Easter, Resurrection and Chocolate Bunnies: Social Marketing Through the Ages

Image courtesy of Toelstede (Wikipedia-Name Nyks).

Image courtesy of Toelstede (Wikipedia-Name Nyks).

Easter is one of the holiest of holidays for Christians.   And with Easter’s roots in antiquity, we can see why the symbolism of this holiday continues to give succor and hope to believers today. But Easter is also a holiday that resonates for secular audiences.  You just have to know your market.

Easter derives its name from Eostre, an Anglo-Saxon goddess of spring. As happened with many pagan holidays, early Christians saw an opportunity.  Around the second century CE they began absorbing Eostre’s meaning into their own story of Christ’s death and resurrection.  It was the holiday that spoke to the core of the human experience:  that death was merely transitory and that life—whether in this world or the next–prevailed.  So the most heralded and cherished concept of the Christian faith became entwined with Eostre, which itself commemorated life triumphing over death.  By correlating the stories over time, the fledgling Christian church not only gained a popular holiday, but also converts.  Forget today’s marketing calibrations for brand loyalty, return on investment and predictive validity.  This early social marketing by enterprising Christians is a case study of excellence in branding.  What better than a holiday celebrating life over death?  What smarter business plan than capitalizing on the success and market share held by your competitor, in this case, Eostre celebrants?

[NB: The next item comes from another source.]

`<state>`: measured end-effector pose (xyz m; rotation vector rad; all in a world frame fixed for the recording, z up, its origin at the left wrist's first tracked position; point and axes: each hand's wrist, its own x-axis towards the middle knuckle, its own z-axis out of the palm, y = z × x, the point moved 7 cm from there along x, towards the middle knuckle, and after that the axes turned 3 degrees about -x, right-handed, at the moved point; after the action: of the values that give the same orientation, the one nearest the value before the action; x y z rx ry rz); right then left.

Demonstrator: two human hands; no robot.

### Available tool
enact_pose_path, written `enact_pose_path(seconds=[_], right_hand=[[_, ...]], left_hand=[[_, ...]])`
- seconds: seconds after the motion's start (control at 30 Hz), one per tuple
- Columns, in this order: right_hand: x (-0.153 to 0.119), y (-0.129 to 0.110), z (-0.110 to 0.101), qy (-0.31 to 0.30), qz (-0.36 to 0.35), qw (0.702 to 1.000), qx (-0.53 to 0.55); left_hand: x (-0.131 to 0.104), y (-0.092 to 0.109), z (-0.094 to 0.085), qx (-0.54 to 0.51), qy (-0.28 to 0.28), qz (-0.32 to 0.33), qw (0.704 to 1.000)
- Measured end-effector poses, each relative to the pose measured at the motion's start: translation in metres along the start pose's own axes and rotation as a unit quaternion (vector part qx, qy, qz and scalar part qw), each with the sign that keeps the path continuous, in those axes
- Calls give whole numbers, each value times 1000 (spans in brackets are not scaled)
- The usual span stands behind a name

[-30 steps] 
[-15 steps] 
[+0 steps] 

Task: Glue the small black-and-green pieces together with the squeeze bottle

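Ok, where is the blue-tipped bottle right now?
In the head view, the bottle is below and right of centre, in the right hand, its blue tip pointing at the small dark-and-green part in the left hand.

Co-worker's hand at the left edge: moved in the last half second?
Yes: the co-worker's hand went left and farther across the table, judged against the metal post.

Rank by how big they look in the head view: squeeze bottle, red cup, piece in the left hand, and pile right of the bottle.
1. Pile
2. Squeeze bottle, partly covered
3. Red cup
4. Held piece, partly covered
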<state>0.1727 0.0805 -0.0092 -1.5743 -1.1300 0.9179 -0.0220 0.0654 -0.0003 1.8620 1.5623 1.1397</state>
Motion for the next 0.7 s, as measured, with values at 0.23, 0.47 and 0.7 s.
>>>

For those faithful there are many ways to celebrate this holy holiday. For the more secular among us, here are some interesting facts from 2013 (for U.S.):[1]

  • Pounds of Easter candy purchased annually: 120 Million
  • Number of jelly beans made for Easter: 16 Billion
  • Percent of Easter candy purchased that is chocolate: 70 %
  • Number of chocolate bunnies made for Easter each year: 90 Million
  • Percent of Americans who say chocolate bunnies should be eaten ears first: 76 %

Eye-popping data for this cavity-inducing holiday, isn’t it?  You can’t argue with the numbers that the Easter market has huge appetites (controversy too if you consider the bunny ears v. other body parts as the choice for a first bite).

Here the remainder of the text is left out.